◆ **WHAT IS BEING ASKED**:
Please restate, word for word, the lines below that begin at the one with "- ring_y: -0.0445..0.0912" and end at the one with "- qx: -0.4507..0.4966". Leave out all other lines.

◆ **DATASET**:

+ + + + +

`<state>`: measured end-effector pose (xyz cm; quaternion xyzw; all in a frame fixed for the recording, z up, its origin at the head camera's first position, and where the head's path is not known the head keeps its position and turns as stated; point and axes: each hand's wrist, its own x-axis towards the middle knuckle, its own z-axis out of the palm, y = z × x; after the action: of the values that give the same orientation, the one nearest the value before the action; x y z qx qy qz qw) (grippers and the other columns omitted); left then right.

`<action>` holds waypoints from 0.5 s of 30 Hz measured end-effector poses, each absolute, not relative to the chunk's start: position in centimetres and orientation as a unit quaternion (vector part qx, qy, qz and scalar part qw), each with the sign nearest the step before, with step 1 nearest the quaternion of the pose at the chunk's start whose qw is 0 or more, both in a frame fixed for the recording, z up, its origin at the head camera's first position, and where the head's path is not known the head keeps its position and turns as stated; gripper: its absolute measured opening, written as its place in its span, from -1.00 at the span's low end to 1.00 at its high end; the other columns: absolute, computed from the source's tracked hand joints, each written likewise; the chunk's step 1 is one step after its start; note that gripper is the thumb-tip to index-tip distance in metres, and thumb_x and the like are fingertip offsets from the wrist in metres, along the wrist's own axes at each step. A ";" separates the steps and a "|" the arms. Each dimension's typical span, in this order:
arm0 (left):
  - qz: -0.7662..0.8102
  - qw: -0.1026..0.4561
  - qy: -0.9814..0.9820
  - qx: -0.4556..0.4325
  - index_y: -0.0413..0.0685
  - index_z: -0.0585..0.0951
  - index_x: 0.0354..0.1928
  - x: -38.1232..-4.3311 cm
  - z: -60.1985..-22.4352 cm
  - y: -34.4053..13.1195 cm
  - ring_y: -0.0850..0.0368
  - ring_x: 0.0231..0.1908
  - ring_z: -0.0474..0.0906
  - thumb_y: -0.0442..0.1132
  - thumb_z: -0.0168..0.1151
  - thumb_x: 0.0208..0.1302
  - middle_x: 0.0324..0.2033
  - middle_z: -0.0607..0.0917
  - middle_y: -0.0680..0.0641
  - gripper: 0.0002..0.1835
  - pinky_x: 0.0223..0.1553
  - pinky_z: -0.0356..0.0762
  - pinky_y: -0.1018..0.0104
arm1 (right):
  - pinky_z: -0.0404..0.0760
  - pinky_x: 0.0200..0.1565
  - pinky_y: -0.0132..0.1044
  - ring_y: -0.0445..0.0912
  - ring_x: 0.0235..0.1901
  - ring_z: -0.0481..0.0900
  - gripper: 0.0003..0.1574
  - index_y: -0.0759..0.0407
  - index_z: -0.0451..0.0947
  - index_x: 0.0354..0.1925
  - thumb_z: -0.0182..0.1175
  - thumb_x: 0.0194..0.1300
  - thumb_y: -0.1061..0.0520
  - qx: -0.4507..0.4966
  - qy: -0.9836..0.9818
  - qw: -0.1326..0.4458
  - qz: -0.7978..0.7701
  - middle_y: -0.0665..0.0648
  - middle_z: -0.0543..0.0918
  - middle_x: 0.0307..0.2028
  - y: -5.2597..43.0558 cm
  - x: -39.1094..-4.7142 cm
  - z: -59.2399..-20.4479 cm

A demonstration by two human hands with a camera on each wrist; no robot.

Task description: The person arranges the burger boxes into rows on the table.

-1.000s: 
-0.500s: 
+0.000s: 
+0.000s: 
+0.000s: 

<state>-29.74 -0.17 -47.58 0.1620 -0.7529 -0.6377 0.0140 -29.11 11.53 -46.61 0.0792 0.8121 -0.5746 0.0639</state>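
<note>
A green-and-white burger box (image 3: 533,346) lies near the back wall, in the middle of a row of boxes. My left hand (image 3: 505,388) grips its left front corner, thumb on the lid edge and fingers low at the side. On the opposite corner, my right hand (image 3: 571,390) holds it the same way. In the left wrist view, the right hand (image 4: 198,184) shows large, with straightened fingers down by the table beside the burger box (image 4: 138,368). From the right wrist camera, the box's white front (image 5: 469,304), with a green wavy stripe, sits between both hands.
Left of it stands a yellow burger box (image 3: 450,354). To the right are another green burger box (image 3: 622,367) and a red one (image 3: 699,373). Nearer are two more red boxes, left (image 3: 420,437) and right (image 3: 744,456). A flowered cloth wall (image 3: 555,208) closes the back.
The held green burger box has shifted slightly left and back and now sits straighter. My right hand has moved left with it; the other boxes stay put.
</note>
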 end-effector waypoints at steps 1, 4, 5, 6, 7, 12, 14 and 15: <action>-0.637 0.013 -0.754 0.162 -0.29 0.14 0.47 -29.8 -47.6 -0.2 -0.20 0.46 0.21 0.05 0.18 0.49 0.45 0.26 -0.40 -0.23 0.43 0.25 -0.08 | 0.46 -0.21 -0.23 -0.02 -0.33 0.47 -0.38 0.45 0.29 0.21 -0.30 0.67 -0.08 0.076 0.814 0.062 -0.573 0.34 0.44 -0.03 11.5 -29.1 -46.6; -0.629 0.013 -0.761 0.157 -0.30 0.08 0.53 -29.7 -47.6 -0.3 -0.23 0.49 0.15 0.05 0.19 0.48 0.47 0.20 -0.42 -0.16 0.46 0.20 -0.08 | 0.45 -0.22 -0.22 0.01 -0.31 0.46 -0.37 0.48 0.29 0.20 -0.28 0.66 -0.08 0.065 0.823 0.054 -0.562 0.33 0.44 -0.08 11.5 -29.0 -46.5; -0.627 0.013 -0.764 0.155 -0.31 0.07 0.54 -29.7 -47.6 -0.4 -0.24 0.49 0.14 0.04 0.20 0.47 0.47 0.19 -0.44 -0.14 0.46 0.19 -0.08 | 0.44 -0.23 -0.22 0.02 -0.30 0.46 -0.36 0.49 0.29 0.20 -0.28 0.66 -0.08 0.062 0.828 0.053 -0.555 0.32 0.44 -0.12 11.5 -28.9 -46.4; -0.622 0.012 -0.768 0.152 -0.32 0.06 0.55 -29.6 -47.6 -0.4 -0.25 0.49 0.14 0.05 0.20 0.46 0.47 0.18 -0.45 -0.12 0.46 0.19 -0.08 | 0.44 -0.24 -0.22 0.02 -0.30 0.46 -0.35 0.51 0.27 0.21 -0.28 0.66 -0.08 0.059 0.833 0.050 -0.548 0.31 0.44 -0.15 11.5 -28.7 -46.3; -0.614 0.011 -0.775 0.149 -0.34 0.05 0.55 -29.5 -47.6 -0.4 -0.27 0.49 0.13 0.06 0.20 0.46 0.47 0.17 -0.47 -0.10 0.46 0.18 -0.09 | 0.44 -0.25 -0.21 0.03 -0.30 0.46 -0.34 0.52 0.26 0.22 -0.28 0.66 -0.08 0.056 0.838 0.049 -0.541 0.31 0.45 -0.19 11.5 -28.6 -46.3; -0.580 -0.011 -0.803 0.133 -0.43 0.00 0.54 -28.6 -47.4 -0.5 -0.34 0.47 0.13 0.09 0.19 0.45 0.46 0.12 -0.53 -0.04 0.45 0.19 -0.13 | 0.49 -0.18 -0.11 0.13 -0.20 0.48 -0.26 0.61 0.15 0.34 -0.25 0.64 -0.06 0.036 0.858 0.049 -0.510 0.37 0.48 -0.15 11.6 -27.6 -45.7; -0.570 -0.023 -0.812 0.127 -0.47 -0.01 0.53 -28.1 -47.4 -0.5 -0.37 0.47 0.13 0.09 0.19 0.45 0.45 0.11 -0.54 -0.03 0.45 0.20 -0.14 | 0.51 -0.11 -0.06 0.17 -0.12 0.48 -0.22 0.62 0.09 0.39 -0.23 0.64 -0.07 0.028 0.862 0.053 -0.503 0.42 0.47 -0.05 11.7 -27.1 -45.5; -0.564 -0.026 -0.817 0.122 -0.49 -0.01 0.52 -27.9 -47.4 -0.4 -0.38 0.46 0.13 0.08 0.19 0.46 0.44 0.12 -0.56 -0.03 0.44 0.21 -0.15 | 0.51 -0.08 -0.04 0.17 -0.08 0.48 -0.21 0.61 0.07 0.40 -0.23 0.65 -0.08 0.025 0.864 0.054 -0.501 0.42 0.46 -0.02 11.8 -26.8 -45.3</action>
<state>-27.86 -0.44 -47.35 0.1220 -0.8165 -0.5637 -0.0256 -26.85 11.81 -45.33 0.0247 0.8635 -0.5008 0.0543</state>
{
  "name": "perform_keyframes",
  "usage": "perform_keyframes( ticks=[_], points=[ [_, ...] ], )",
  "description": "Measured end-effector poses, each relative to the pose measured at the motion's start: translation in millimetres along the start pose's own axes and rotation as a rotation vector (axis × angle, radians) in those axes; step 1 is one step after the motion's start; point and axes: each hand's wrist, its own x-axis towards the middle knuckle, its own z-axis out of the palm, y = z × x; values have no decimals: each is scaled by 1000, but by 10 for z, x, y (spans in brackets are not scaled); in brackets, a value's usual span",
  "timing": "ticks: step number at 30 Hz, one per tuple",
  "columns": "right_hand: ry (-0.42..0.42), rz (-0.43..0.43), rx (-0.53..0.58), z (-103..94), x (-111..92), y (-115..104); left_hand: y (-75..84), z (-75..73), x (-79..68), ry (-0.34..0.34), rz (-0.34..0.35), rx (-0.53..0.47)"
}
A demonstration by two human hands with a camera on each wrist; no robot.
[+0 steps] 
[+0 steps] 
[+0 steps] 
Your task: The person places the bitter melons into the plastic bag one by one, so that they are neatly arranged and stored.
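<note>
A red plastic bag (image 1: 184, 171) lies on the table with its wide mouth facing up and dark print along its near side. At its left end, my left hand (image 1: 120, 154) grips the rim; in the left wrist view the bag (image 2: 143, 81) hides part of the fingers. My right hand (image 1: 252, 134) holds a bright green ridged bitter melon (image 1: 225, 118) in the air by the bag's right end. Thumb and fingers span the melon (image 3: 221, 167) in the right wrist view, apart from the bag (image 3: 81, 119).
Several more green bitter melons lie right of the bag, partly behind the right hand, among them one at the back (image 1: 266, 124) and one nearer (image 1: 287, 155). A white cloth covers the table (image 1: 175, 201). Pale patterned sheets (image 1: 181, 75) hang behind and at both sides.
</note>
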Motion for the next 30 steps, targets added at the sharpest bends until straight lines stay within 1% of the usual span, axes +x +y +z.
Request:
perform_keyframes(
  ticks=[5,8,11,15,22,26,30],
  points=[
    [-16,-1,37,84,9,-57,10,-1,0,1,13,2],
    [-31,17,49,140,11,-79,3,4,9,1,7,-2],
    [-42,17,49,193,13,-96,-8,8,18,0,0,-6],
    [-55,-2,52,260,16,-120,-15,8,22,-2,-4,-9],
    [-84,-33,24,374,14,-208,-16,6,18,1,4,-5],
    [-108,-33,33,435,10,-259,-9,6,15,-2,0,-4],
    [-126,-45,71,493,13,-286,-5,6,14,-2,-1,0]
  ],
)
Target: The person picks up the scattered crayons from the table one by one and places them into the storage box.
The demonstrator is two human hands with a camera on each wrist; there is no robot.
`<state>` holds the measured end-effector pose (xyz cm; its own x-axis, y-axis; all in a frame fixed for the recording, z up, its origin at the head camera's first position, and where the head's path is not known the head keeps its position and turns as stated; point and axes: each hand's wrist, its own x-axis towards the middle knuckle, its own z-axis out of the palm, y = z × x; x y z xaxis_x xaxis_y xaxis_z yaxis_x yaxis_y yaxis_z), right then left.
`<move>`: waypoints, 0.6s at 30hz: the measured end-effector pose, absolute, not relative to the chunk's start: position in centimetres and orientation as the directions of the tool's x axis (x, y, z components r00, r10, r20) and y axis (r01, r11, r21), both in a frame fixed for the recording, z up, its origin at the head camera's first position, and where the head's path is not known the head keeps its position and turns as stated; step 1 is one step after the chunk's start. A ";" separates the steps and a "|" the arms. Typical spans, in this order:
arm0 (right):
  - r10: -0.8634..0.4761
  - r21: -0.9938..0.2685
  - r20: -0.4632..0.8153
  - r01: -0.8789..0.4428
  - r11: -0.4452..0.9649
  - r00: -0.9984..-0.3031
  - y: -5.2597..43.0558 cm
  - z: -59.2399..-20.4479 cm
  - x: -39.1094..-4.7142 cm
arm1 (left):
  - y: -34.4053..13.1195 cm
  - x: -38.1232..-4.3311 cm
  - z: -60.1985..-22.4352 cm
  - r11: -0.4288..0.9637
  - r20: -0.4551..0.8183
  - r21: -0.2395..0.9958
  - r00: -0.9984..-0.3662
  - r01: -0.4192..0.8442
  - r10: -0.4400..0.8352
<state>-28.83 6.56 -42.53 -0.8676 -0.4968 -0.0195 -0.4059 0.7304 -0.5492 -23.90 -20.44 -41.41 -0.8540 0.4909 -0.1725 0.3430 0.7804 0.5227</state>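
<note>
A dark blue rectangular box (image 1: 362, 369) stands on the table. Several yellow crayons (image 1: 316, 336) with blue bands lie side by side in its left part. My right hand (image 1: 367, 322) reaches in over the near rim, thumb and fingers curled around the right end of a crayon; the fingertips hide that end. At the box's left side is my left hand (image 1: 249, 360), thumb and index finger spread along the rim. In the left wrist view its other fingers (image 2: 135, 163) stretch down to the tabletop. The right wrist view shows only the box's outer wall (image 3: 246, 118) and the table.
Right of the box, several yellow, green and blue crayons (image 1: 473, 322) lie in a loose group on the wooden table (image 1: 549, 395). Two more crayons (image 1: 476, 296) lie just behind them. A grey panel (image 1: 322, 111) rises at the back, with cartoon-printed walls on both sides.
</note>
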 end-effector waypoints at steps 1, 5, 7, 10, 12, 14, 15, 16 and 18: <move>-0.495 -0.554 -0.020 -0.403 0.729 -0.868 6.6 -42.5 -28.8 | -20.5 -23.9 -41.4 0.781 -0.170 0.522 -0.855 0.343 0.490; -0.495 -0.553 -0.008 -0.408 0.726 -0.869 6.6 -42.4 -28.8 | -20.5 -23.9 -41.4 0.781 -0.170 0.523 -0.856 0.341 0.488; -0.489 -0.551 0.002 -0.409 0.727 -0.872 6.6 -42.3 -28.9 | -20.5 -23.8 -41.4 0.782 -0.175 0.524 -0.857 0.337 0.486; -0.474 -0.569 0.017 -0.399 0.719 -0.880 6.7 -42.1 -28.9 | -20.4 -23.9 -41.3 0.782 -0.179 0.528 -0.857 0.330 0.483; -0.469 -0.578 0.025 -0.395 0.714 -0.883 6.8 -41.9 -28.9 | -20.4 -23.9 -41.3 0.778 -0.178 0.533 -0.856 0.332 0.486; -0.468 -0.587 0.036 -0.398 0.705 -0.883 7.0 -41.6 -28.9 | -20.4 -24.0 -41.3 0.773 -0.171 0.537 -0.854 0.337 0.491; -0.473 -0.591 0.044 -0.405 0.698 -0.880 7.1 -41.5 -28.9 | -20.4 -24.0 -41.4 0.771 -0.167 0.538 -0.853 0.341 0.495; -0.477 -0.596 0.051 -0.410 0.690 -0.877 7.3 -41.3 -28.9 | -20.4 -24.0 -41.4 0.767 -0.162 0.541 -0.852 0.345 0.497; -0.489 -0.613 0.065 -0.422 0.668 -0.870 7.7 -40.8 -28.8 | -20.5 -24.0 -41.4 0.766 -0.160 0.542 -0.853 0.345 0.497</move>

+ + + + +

◆ **PROBLEM SOLUTION**:
  - ring_y: -0.0445..0.0912
  - ring_x: 0.0235..0.1901
  - ring_z: -0.0481..0.0900
  - gripper: 0.0003..0.1574
  - index_y: -0.0759..0.0407
  - index_z: -0.0451..0.0947
  - index_x: 0.0354..0.1925
  - thumb_z: -0.0182..0.1175
  - thumb_x: 0.0194..0.1300
  - thumb_y: -0.1061..0.0520
  - qx: -0.4507..0.4966

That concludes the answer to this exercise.